* PROVIDED DATA
#####

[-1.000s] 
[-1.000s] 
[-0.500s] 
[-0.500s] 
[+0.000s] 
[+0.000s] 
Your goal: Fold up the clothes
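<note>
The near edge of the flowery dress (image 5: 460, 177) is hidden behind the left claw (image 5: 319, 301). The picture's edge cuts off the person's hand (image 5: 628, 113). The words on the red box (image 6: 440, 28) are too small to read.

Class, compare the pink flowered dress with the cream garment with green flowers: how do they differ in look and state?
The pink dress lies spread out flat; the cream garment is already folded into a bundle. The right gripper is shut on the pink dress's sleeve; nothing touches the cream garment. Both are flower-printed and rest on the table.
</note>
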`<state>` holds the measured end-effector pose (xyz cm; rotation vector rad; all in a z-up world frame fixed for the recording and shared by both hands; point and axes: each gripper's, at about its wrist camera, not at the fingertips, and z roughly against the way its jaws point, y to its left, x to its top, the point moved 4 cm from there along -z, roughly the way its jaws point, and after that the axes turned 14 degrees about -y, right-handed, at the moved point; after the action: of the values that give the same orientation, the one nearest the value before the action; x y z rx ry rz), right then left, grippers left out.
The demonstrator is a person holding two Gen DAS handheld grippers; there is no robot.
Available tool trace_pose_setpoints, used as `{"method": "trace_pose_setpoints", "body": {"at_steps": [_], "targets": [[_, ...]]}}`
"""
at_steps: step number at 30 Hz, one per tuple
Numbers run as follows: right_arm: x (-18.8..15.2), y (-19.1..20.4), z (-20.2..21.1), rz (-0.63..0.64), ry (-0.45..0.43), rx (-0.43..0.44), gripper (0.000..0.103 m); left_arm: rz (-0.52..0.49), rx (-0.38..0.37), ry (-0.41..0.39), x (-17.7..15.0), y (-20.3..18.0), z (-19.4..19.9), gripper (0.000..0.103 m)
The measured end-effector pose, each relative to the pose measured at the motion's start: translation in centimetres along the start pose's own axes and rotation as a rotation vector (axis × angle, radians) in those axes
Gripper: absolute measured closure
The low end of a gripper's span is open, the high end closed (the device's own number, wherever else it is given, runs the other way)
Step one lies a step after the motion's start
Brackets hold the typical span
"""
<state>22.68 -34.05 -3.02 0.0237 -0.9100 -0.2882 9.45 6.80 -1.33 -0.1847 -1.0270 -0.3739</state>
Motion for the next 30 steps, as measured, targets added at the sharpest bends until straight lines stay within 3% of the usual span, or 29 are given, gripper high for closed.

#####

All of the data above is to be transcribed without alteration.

[-1.000s] 
[-1.000s] 
[-0.500s] 
[-0.500s] 
[+0.000s] 
[+0.000s] 
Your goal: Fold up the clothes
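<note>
The near edge of the flowery dress (image 5: 460, 177) is hidden behind the left claw (image 5: 319, 301). The picture's edge cuts off the person's hand (image 5: 628, 113). The words on the red box (image 6: 440, 28) are too small to read.

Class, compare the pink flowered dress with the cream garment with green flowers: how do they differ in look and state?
The pink dress lies spread out flat; the cream garment is already folded into a bundle. The right gripper is shut on the pink dress's sleeve; nothing touches the cream garment. Both are flower-printed and rest on the table.
</note>
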`<state>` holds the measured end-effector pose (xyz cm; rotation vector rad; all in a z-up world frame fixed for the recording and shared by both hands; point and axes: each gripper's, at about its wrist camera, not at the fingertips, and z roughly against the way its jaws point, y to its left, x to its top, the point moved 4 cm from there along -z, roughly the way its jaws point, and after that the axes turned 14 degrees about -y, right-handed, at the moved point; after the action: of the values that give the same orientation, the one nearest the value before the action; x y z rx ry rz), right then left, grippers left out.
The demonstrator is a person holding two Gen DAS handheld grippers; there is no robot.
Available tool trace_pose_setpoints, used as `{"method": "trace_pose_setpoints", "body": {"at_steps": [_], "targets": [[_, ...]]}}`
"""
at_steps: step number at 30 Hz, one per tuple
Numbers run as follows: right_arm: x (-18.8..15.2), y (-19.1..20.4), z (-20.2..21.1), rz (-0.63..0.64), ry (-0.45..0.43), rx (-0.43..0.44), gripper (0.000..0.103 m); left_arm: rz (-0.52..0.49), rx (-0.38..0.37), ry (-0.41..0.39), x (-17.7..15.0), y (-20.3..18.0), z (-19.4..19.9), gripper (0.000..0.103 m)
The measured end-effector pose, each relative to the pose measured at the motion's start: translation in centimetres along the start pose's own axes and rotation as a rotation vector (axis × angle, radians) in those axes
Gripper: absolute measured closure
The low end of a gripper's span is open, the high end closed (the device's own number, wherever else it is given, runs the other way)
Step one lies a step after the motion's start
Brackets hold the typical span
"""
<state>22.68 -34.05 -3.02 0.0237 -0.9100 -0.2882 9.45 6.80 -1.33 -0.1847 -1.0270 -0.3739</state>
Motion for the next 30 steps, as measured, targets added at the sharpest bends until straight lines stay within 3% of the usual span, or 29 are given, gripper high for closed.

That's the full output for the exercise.